Power Plant Rejected Over Carbon Dioxide For First Time

By Steven Mufson
Washington Post Staff Writer
Friday, October 19, 2007; Page A01

The Kansas Department of Health and Environment yesterday became the first government agency in the United States to cite carbon dioxide emissions as the reason for rejecting an air permit for a proposed coal-fired electricity generating plant, saying that the greenhouse gas threatens public health and the environment.

The decision marks a victory for environmental groups that are fighting proposals for new coal-fired plants around the country. It may be the first of a series of similar state actions inspired by a Supreme Court decision in April that asserted that greenhouse gases such as carbon dioxide should be considered pollutants under the Clean Air Act.

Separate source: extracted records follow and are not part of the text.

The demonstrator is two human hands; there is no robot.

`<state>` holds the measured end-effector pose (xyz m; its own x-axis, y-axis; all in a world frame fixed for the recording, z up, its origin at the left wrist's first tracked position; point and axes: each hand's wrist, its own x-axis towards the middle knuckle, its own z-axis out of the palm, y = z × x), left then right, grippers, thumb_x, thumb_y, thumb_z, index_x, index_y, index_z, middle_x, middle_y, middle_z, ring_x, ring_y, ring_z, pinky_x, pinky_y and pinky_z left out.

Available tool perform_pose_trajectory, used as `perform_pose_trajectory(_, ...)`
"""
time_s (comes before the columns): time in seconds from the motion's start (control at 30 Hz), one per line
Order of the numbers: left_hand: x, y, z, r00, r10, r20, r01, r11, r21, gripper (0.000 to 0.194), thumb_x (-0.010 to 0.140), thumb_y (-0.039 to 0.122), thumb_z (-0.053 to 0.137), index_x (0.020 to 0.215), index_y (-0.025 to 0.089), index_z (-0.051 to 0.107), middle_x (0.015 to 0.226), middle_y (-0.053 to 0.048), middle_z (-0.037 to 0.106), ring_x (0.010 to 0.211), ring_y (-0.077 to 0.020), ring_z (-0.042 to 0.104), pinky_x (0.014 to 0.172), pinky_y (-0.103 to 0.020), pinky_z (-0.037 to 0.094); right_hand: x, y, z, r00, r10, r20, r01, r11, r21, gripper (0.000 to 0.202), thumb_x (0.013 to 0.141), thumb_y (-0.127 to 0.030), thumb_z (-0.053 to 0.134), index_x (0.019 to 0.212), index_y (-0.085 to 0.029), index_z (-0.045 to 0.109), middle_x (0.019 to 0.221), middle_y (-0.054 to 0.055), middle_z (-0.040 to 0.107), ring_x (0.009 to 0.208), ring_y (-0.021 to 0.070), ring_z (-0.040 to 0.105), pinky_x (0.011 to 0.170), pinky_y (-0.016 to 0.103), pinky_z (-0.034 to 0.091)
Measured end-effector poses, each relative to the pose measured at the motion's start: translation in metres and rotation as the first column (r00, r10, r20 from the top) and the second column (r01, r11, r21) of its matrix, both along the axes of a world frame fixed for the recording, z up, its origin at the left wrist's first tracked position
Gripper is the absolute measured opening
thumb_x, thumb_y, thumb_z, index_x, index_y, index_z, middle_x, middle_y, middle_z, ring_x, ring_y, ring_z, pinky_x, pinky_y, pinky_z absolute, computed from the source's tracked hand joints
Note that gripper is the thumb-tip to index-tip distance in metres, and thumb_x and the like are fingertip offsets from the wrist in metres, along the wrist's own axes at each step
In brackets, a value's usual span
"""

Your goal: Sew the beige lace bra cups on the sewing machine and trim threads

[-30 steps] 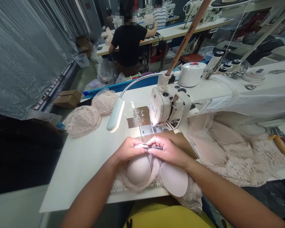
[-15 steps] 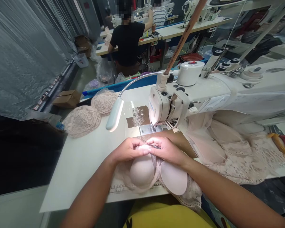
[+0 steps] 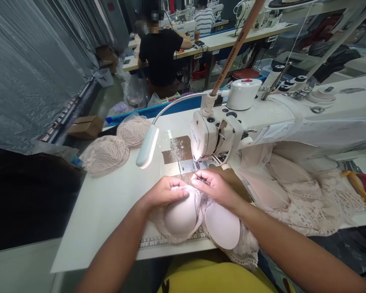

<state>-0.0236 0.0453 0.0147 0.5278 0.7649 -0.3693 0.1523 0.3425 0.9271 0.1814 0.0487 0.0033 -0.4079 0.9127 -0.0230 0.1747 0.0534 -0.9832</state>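
A pale pink lace bra (image 3: 201, 221) with two padded cups lies on the white sewing table (image 3: 103, 207) right in front of me. My left hand (image 3: 164, 192) pinches its upper edge above the left cup. My right hand (image 3: 215, 187) holds the same edge together with a thin dark metal tool, probably tweezers, whose tip points toward the presser foot. The white sewing machine (image 3: 219, 134) stands just behind my hands, its needle area lit by the gooseneck lamp (image 3: 147, 147).
Two stacks of lace cups (image 3: 105, 155) sit at the table's left. A heap of pink lace garments (image 3: 295, 191) lies under the machine arm at right, with red and yellow handled scissors (image 3: 361, 185) beyond. A person in black sits at a far table (image 3: 160, 53).
Both hands have slid the bra's edge a little forward toward the presser foot. My right hand has moved up with the tool tip now close to the needle plate.
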Motion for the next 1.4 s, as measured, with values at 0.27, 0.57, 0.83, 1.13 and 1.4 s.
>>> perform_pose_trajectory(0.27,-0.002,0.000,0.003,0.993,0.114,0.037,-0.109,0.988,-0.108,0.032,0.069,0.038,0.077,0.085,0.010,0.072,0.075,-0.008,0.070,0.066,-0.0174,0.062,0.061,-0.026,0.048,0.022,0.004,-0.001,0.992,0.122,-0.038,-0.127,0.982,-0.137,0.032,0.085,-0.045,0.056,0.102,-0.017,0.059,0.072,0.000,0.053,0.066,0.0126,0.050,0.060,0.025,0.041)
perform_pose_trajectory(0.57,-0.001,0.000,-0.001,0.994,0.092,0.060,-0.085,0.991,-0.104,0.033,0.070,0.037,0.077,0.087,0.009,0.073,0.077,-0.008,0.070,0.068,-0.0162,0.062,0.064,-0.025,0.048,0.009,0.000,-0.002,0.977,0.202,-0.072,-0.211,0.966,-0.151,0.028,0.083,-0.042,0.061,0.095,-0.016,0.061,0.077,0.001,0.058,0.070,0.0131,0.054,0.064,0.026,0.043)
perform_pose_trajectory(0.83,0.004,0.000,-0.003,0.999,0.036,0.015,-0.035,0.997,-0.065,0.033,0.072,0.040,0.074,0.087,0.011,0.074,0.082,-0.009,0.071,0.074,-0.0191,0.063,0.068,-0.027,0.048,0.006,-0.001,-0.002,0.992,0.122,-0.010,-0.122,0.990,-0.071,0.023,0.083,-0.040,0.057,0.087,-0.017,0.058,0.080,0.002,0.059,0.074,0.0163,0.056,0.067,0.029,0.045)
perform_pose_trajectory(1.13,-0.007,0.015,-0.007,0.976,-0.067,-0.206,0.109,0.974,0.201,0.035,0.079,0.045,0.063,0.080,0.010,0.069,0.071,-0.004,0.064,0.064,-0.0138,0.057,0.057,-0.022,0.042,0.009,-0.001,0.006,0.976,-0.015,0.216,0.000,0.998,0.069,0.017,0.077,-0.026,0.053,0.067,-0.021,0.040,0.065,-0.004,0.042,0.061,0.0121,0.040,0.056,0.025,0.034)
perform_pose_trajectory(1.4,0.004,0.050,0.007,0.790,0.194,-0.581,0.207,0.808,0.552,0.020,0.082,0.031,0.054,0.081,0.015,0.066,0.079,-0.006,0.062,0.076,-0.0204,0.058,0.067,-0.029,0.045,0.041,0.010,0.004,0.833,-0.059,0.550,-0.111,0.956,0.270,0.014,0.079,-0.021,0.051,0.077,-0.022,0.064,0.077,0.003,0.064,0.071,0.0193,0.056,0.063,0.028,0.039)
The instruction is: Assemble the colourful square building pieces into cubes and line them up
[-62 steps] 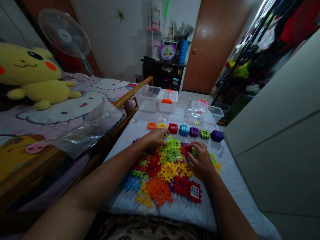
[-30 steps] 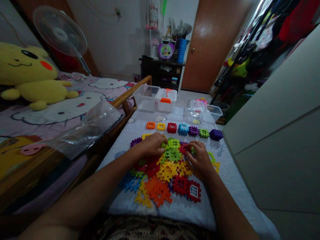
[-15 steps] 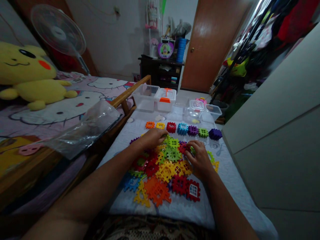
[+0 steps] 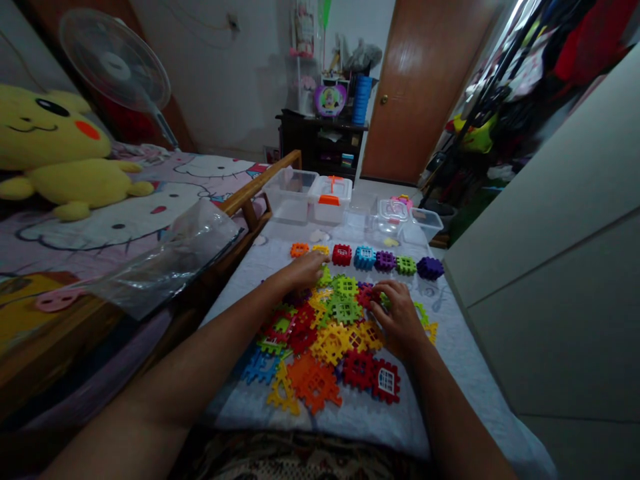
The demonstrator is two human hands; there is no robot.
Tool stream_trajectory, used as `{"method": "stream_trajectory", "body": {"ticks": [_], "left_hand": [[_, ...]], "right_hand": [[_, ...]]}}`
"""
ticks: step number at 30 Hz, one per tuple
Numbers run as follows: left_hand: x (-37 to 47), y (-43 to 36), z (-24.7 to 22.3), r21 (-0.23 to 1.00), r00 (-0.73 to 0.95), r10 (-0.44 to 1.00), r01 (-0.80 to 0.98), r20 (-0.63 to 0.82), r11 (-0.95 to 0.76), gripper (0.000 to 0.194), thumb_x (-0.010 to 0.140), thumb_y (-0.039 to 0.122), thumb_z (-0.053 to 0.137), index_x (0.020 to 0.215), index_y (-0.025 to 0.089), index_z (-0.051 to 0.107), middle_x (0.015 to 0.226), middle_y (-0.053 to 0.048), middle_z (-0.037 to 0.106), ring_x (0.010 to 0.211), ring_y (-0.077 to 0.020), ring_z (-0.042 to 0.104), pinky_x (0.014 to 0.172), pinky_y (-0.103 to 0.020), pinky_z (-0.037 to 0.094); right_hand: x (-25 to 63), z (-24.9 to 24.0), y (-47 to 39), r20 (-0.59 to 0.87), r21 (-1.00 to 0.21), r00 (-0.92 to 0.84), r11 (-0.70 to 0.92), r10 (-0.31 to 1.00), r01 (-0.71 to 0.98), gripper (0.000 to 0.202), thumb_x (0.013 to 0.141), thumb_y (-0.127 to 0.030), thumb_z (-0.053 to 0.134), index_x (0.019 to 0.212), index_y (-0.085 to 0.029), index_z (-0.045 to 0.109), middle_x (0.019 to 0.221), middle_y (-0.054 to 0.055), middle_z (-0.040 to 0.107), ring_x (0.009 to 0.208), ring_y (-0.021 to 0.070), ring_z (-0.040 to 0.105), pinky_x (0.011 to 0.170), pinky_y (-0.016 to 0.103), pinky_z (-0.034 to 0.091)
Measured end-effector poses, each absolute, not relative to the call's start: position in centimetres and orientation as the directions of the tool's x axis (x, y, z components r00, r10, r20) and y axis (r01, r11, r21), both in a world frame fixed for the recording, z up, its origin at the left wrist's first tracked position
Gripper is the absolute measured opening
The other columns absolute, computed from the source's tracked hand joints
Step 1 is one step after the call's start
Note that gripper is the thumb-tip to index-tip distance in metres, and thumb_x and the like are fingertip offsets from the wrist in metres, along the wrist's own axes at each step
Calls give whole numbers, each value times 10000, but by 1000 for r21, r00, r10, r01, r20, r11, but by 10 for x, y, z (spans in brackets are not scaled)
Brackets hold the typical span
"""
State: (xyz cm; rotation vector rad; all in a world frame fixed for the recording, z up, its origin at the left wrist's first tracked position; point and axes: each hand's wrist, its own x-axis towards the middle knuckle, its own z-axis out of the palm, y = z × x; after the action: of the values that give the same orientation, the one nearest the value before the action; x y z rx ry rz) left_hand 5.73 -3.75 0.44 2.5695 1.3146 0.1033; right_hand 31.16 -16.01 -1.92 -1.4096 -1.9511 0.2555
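Observation:
My left hand is at the front of the yellow block stack, fingers bent together; whatever they pinch is hidden. My right hand rests at the right side of the pile, thumb and fingers apart, its tips touching a red block. Between the hands lie notched plastic blocks: green ones, yellow ones, and dark red ones. Closer to me are orange blocks, a blue block and a red block with a white window.
Sorted stacks line the far side: orange, red, blue, purple, green and dark purple. Behind them stand clear plastic boxes. A wooden bed rail runs along the left, a pale cabinet on the right.
My left hand has moved left, from above the green blocks to the yellow stack, uncovering more green blocks. My right hand has stayed in place.

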Motion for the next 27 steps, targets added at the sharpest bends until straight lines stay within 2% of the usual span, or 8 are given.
{"method": "stream_trajectory", "body": {"ticks": [3,7,14,22,27], "left_hand": [[56,-45,5,200,563,824,817,-72,-541,523,838,228,595,1351,137,545,1393,-156,588,1279,-272,554,1079,-377,422],[54,-50,8,153,542,832,838,-120,-524,612,770,360,697,1331,160,554,1358,-155,611,1251,-304,572,1030,-378,454],[62,-55,10,120,499,861,865,-100,-488,510,755,373,709,1218,180,618,1235,-128,683,1157,-285,627,954,-350,484],[69,-60,11,107,466,878,883,-105,-456,465,773,398,692,1185,190,628,1206,-131,701,1140,-305,639,935,-373,492],[66,-62,15,136,461,887,880,-15,-455,557,769,391,685,1285,209,576,1252,-115,688,1169,-295,626,976,-370,476]], "right_hand": [[311,-18,-160,425,-531,-161,389,891,753,160,834,-205,598,984,-217,652,1039,97,639,1016,276,550,944,466,424],[310,-19,-161,414,-535,-157,379,897,755,154,845,-207,598,991,-211,648,1047,94,632,1020,268,543,955,459,418],[312,-21,-160,419,-535,-162,387,893,751,160,848,-216,609,1001,-206,656,1048,94,633,1033,268,532,936,441,429],[313,-22,-159,418,-519,-166,385,893,764,154,848,-228,611,994,-206,652,1049,94,636,1027,268,556,952,462,424],[314,-23,-159,429,-528,-165,395,888,752,172,847,-217,603,1012,-225,650,1059,96,637,1042,277,546,946,473,433]]}}
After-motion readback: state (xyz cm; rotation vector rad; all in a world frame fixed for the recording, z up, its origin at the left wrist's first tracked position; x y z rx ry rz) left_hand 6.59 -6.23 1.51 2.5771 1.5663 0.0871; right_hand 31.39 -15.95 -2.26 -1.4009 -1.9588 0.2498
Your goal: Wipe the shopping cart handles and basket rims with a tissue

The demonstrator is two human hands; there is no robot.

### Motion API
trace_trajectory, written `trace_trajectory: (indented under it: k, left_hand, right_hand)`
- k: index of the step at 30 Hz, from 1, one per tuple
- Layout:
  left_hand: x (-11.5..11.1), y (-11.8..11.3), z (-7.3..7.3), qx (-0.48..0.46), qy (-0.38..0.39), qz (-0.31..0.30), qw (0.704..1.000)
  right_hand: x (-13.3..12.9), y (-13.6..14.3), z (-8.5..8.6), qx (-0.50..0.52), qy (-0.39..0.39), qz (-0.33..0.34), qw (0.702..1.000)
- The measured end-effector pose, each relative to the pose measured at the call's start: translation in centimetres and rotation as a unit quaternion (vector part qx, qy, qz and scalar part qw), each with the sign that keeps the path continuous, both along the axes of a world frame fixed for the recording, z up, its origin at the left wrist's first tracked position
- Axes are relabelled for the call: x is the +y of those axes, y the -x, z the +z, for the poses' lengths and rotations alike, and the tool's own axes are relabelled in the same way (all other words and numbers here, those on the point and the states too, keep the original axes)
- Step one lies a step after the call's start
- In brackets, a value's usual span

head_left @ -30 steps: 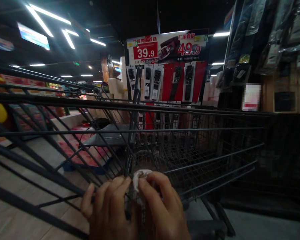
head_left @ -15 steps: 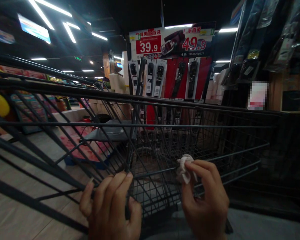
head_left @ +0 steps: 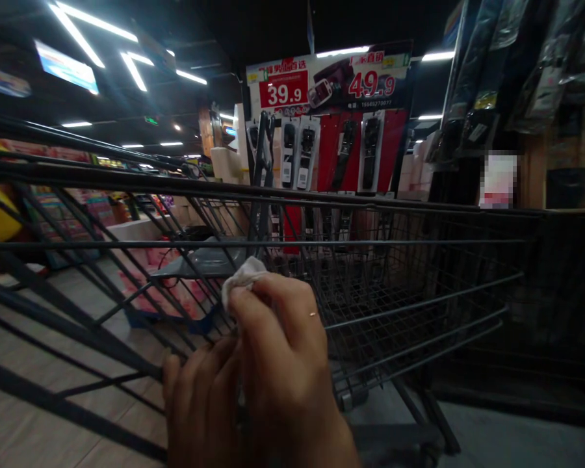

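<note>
A dark metal shopping cart (head_left: 394, 242) fills the view in front of me, its wire side running from left to right. My left hand (head_left: 199, 396) is low in the view with its fingers curled over a bar of the cart; my right hand partly covers it. Between thumb and fingers of my right hand (head_left: 287, 351) is a crumpled white tissue (head_left: 244, 276). That hand is at the cart's wire side, just above and right of my left hand. Whether the tissue touches a bar, I cannot tell.
Behind the cart stands a rack of packaged belts (head_left: 307, 156) under a price sign (head_left: 329, 84). A grey child-seat flap (head_left: 209, 257) is in the cart. Pink packages (head_left: 160, 279) are stacked at left. Bagged goods (head_left: 497, 97) hang at right.
My right hand has moved left with the tissue, from over the cart's wires to in front of my left hand. The left hand stays about where it was.
</note>
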State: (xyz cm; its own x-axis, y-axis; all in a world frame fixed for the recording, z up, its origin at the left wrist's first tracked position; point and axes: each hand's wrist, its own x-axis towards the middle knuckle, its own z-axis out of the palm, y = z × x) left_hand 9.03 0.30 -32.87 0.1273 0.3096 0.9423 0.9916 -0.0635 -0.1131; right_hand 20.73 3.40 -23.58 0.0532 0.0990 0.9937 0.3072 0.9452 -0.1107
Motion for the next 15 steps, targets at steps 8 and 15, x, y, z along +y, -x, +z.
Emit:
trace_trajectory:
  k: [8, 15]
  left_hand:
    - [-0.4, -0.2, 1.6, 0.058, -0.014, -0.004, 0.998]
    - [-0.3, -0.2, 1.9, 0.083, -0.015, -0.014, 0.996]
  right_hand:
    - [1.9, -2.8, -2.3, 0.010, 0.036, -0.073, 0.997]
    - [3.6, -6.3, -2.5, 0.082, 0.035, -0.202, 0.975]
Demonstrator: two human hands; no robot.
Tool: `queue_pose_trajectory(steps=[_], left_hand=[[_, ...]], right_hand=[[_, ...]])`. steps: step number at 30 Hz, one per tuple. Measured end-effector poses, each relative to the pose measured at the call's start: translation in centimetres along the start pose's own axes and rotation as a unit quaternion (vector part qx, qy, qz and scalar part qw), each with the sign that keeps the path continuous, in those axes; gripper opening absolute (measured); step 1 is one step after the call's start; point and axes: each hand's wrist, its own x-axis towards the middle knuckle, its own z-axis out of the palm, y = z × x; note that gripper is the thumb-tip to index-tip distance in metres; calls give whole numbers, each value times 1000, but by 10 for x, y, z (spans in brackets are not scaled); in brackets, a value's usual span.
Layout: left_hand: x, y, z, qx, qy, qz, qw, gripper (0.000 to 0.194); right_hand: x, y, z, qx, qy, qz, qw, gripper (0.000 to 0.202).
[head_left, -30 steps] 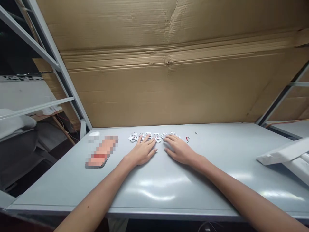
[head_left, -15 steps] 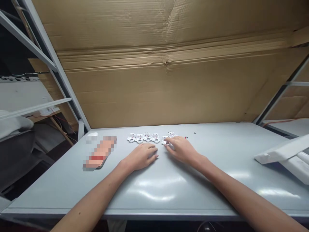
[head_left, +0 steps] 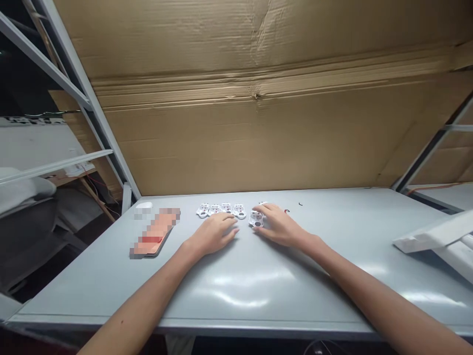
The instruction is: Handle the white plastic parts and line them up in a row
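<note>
My right hand (head_left: 276,224) has its thumb and fingers at opposite edges of a small white plate with a round dark hole and red marks (head_left: 256,219), gripping it at the tabletop. Just behind those fingers, another white piece (head_left: 262,202) shows only its top edge. My left hand (head_left: 214,232) rests on the table with its fingers apart and nothing in them. Beyond its fingertips, several similar white plates (head_left: 203,210) lie side by side in a row; my fingers partly cover some of them.
A phone-shaped blurred item (head_left: 157,234) lies on the left of the grey table (head_left: 236,296), with a small white object (head_left: 144,205) behind it. Dark bits (head_left: 300,204) and a small red-and-black piece (head_left: 287,211) lie right of centre. White foam-like pieces (head_left: 436,236) stand at right, cardboard (head_left: 244,148) behind.
The white plate at my right hand has come slightly nearer to me and shows more fully. My left hand has shifted a little left, its fingers spreading somewhat.
</note>
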Motion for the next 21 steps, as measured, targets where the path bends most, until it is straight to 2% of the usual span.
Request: queue_pose_trajectory(steps=[5, 8, 10, 11, 13, 15, 17, 21], left_hand=[[0, -4, 1, 16, 39, -36, 998, 36], [0, -3, 1, 12, 31, -36, 999, 42], [0, 1, 1, 10, 21, -31, 999, 38], [-1, 3, 1, 12, 17, -29, 999, 36], [-2, 6, 2, 20, 6, -31, 999, 35], [-3, 9, 2, 22, -10, -40, 999, 41], [-5, 9, 3, 10, -21, -46, 999, 45], [-4, 8, 3, -10, -21, -45, 999, 46]], right_hand=[[1, -17, 12, 63, -42, -86, 993, 43], [2, -7, 5, 73, -31, -83, 993, 40], [3, 12, -6, 56, 12, -26, 998, 31], [2, 23, -13, 26, 39, 31, 998, 27], [1, 42, -24, -52, 51, 150, 986, 25], [0, 53, -31, -115, 28, 246, 962, 23], [-1, 54, -34, -152, -11, 300, 942, 21], [0, 42, -33, -178, -61, 334, 923, 20]])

In the past, air permits, which are required before construction of combustion facilities, have been denied over emissions such as sulfur dioxide, nitrogen oxides and mercury. But Roderick L. Bremby, secretary of the Kansas Department of Health and Environment, said yesterday that "it would be irresponsible to ignore emerging information about the contribution of carbon dioxide and other greenhouse gases to climate change and the potential harm to our environment and health if we do nothing."

The Kansas agency's decision caps a controversy over a proposal by Sunflower Electric Power, a rural electrical cooperative, to build a pair of big, 700-megawatt, coal-fired plants in Holcomb, a town in the western part of the state, at a cost of about $3.6 billion. One unit would have supplied power to parts of Kansas; the other, to be owned by another rural co-op, Tri-State Generation and Transmission Association, would have provided electricity to fast-growing eastern Colorado.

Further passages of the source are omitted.